SVA Component. Similar to the vagus nerve, the glossopharyngeal nerve contains two functionally different types of SVA fibers. The receptors for one group of fibers are located in the carotid body. They are chemoreceptors and respond to changes in blood levels of carbon dioxide and oxygen and pH. Such changes are conveyed by first-order sensory affer-ents toward the brainstem. The cell bodies lie in the inferior ganglion and their central processes enter the brainstem and synapse in caudal parts of the solitary nucleus. When there is an increase in carbon dioxide levels within the blood, afferent fibers within the glossopharyngeal nerve discharge and ultimately activate reticulospinal neurons within the reticular formation. These fibers descend to the spinal cord and synapse upon ventral horn cells of the cervical cord (C3-C5) whose axons form the phrenic nerve, which innervates the muscles of the diaphragm. Thus, activation of SVA afferents of the glossopharyngeal nerve can cause reflex contraction of the diaphragm, which results in increased respiratory frequency and reduction in the levels of carbon dioxide within the blood. This reflex is called the carotid body (chemo) reflex and functions in concert with similar receptor mechanisms associated with the vagus nerve.

A second group of SVA fibers are associated with taste sensation from the posterior third of the tongue. Activation of taste receptors in this region of the tongue results in a discharge along the afferent limb of the glossopharyngeal nerve whose cell bodies lie in the inferior ganglion. These axons, which synapse within the solitary nucleus, cause activation of an ascending pathway to the VPM of the tha-lamus, which, in turn, activates neurons within the taste-receiving areas of the postcentral gyrus.

GSA Component. GSA afferents arise from the tympanic membrane and skin of the external ear, posterior third of the tongue, eustachian tube, tonsil, and upper part of the pharynx. These afferents have their cell bodies located in the superior ganglion and convey somatosensory information, including pain sensation, to the brainstem and, ultimately, to the cerebral cortex. Similar to the GSA afferents of the vagus nerve, glossopharyngeal GSA afferents synapse within the spinal nucleus of the trigeminal nerve, and, thus, these somatosensory inputs are conveyed to the thalamus and cortex via the trigeminothalamic pathways.

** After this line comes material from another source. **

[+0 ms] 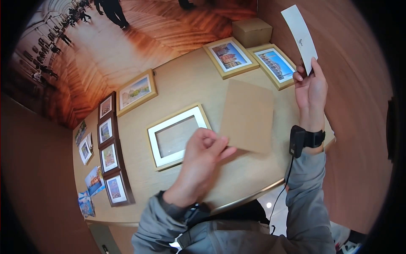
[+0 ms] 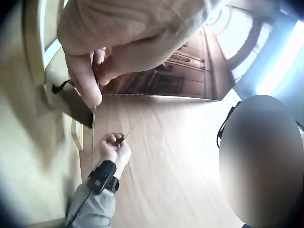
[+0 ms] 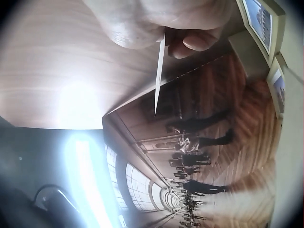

Clinical Disorders. Damage to the glossopharyngeal nerve can result in a variety of symptoms. Concerning sensory functions, damage to this nerve bilaterally may result in loss of taste and, perhaps, somesthetic sensation from the posterior third of the tongue. Glossopharyngeal neuralgia (i.e., severe pain in the region of the distribution of this nerve) may also occur in patients after chewing or swallowing.

With respect to motor functions, damage to this nerve would result in a weakness of the muscles of the pharynx and would impair reflexes dependent upon these muscles, such as the gag, uvular, and palatal reflexes. In fact, glos-sopharyngeal function may be tested by determining whether the gag reflex can be elicited in response to stroking of the pharynx wall. Damage to this nerve would also affect its GVE component, resulting in a loss of secretion from the parotid gland. Because the descending corticobulbar fibers provide bilateral innervation to the motor neurons in the brainstem, unilateral lesions of the cerebral cortex have little effect upon reflex functions of the glossopharyngeal nerve.

Vestibulocochlear Nerve (Cranial Nerve VIII)

This nerve, which enters the brainstem at the level of the cerebellopontine angle of the upper medulla, is classified as SSA because the receptors are highly specialized, in that they convey auditory and vestibular signals to the CNS.